▶ Directions for this task
Copy each line that contains the string "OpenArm", taking them from the material.

--

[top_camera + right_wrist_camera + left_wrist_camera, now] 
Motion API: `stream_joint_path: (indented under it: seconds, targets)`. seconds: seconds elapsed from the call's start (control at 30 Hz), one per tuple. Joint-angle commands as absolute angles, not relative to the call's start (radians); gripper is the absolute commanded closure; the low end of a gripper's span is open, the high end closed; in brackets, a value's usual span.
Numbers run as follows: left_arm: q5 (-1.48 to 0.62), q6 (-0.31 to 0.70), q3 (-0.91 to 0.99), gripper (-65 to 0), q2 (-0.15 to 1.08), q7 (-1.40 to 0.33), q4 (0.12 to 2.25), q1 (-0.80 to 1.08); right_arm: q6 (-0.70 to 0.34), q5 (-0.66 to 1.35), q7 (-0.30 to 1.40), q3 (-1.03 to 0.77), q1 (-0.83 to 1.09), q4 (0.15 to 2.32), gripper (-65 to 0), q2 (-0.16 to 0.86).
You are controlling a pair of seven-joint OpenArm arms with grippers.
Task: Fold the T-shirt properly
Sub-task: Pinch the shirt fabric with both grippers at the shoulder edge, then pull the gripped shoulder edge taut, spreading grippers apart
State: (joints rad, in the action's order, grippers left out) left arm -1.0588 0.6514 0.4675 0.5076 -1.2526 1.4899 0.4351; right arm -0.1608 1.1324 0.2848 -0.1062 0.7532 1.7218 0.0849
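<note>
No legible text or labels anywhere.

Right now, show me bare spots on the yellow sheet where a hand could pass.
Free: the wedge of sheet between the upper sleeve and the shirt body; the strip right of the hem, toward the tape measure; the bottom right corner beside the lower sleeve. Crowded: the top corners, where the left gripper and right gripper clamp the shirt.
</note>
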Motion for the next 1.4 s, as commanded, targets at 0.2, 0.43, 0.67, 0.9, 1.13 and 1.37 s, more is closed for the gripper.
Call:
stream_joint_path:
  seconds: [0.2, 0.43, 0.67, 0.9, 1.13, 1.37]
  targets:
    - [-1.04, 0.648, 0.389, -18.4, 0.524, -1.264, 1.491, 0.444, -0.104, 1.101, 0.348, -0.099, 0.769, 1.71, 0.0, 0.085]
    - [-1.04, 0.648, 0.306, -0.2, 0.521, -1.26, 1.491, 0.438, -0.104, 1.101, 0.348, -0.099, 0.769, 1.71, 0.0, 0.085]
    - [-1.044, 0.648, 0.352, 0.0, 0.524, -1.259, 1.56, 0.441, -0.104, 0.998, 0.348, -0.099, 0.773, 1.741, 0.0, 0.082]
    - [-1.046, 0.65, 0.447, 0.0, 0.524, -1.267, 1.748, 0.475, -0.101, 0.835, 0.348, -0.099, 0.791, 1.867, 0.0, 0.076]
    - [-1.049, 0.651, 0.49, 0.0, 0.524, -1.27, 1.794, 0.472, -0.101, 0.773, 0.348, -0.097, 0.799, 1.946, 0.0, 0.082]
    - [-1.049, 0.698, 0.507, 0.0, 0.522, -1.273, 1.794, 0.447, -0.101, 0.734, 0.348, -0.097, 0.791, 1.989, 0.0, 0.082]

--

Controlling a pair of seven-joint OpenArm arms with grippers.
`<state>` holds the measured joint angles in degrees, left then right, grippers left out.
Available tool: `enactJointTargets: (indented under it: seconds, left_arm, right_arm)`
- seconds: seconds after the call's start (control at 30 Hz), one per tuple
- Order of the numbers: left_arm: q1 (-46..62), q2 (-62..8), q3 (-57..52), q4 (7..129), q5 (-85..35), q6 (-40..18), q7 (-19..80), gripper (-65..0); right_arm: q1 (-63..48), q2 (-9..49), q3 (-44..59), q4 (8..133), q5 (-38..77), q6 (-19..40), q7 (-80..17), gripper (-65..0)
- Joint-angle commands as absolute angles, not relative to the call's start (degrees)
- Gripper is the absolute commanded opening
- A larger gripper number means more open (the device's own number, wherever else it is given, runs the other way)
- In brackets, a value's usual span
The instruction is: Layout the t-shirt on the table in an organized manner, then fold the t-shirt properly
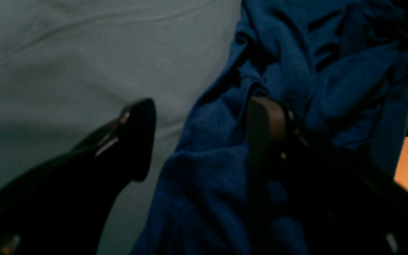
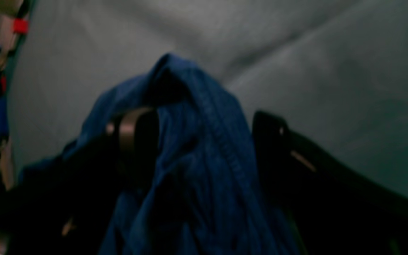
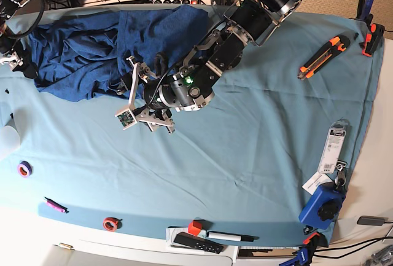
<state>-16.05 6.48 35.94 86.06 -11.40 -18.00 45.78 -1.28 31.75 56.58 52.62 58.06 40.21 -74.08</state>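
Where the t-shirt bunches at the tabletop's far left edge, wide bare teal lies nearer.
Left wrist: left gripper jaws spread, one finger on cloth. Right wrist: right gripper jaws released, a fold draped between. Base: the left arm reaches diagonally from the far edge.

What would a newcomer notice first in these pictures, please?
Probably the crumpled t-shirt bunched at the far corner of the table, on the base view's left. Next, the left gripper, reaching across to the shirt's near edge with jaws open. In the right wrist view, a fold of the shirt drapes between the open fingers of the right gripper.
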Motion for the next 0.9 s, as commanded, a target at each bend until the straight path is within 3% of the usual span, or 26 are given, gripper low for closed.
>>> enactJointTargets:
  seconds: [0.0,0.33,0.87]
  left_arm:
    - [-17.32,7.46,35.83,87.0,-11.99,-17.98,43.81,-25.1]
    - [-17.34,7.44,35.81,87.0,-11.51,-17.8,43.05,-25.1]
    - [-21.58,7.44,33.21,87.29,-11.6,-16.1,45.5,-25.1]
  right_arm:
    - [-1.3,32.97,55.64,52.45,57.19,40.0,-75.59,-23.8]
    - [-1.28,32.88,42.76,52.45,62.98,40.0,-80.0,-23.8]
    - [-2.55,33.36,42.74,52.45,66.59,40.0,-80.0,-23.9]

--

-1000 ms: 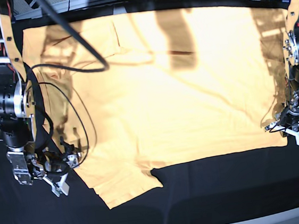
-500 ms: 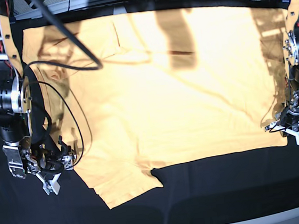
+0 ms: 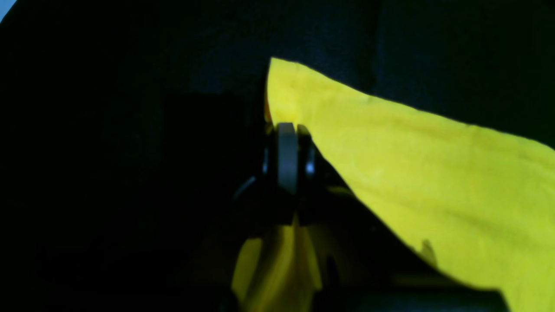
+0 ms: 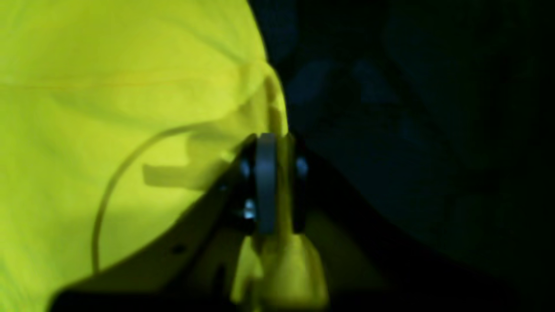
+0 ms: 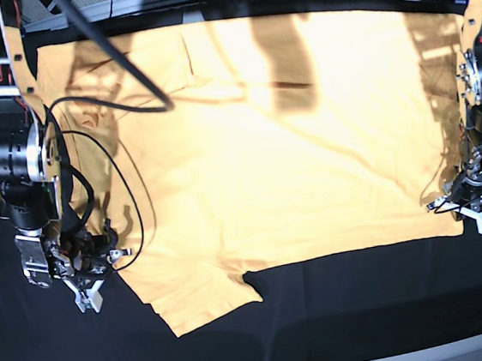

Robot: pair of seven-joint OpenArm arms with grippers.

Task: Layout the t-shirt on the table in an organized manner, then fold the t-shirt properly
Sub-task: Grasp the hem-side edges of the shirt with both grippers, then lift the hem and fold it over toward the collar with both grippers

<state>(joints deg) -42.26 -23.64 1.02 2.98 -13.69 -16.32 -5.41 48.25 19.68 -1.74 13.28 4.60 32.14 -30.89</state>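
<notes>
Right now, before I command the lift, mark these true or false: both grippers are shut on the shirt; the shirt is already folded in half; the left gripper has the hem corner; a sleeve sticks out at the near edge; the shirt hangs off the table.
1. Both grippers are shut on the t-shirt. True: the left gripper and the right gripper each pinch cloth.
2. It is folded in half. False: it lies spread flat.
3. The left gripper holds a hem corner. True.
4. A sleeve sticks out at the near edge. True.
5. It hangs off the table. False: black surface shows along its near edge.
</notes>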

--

▶ Response for this exercise
You are controlling a pair of seven-joint OpenArm arms with grippers.
Controlling a pair of seven-joint OpenArm arms with grippers.
Robot: pair of seven-joint OpenArm arms with grippers.

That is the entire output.